The Nuestro Center in suburban Highwood on Chicago’s North Shore provides a variety of social services to the city’s large Latino population, like after school programs for children of all ages.
Operated by Family Service of Lake County, the center works with families who “work in restaurants, hotels, housekeeping services, grocery stores, factories, landscaping firms and other service industry jobs,” says Arturo Medina, the group’s director of Latino and youth services.
But since the outbreak of COVID-19 in Illinois, Medina says more than half of the families the center works with are now facing unemployment, or a steep reduction of work hours.
“People were stringing together three part-time jobs and now they’re down to one with a couple days out of the week with a few hours on each day,” he said. “That’s 44 of our 82 families that we work with and are part of our programming. And we anticipate that that number’s going to continue to grow as more businesses are forced to close down.”
To help offset the harshest economic damage, the Nuestro Center has set up an emergency fund to provide basic relief to the families they work with.

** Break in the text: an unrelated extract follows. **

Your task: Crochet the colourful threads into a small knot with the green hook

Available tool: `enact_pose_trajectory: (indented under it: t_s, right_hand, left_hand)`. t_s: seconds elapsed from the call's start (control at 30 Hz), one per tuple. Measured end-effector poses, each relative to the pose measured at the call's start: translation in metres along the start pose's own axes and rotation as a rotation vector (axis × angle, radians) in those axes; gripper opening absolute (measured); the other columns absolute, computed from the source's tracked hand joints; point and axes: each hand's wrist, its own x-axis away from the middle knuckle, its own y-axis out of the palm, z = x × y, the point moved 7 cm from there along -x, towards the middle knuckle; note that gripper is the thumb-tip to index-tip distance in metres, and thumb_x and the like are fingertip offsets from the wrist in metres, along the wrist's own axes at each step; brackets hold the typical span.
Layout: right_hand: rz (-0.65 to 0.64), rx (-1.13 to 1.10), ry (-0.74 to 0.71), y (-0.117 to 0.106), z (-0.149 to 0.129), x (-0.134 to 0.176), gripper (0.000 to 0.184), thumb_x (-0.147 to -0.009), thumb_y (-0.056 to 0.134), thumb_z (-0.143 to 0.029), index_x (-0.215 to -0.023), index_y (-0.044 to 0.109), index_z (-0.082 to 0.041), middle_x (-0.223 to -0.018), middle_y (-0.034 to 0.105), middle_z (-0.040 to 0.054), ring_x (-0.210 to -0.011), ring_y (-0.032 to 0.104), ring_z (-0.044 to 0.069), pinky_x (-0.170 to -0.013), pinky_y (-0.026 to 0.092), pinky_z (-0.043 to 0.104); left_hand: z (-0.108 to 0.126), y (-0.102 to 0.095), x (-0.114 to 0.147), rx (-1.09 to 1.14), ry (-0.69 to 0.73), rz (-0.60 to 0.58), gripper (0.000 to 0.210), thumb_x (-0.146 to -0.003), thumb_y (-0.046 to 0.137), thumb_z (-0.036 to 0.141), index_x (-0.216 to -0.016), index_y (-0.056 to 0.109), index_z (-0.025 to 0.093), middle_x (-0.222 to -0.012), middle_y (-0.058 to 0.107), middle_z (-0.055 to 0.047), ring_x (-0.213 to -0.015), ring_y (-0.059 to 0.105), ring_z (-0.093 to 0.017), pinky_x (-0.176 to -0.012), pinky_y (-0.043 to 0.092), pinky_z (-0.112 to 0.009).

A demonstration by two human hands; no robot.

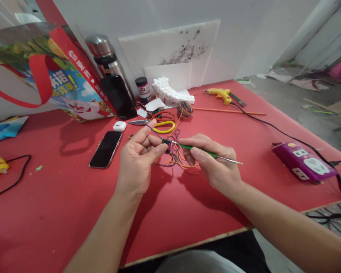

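Note:
Between the thumb and fingers of my left hand [140,157] is a small dark crocheted piece [166,142], partly covered by the fingertips. A strand of yarn runs up over that hand's raised index finger. My right hand [216,159] grips a crochet hook [199,149] with a green handle and metal ends, held like a pen. The hook's left tip touches the crocheted piece. Loose orange and purple yarn [177,157] lies tangled on the table under both hands, leading back to a multicoloured yarn ball [185,109].
Scissors [165,126] with red and yellow handles lie behind my left hand, near a phone [106,149] and a white earbud case [119,126]. A bag, a thermos [106,57] and a jar [143,90] stand behind. Rightward are a yellow glue gun [220,94] and purple power strip [304,162].

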Motion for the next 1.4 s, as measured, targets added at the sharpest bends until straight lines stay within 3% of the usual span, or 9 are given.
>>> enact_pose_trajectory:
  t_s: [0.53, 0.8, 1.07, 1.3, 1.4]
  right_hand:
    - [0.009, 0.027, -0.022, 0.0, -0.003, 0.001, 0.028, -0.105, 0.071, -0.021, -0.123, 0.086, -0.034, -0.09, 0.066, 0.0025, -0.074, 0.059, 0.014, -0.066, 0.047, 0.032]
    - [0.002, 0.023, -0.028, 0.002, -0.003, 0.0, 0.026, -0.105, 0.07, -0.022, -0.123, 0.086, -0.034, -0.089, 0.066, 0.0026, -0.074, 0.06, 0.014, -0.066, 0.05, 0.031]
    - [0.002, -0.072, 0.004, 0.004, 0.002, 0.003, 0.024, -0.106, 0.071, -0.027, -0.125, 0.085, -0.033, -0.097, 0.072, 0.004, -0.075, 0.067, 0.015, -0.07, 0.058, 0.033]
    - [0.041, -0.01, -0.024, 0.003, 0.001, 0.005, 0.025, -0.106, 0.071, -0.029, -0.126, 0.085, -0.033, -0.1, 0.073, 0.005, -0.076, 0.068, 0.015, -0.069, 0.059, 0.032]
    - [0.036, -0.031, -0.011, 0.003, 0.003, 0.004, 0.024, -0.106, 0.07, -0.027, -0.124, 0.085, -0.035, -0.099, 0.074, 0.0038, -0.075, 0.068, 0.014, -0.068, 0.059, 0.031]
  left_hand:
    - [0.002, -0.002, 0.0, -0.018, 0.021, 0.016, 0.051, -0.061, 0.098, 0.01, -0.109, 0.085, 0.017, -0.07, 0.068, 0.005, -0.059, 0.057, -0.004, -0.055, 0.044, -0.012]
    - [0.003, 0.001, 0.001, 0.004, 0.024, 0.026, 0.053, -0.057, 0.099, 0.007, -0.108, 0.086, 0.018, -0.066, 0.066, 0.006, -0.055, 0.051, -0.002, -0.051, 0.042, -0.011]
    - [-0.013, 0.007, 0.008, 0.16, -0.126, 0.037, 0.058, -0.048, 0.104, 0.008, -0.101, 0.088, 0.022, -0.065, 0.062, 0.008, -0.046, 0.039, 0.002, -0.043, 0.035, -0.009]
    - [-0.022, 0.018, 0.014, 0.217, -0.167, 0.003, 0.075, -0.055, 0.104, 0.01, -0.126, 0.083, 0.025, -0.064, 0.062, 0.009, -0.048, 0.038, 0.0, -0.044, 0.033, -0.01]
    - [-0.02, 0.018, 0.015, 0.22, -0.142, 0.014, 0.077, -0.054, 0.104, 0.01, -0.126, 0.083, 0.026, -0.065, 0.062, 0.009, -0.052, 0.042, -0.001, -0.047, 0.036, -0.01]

“Our families need food, to fill the gap that exists between current available food pantries and other needs the families have,” Medina said. “We want to be able to cover our family’s medical costs, medicine and household supplies and toiletries.”
The Nuestro Center’s emergency fund has so far received support from both local churches and individual donors in the community. Medina says the group hopes to focus on shifting some of their after school programs online after basic needs are met.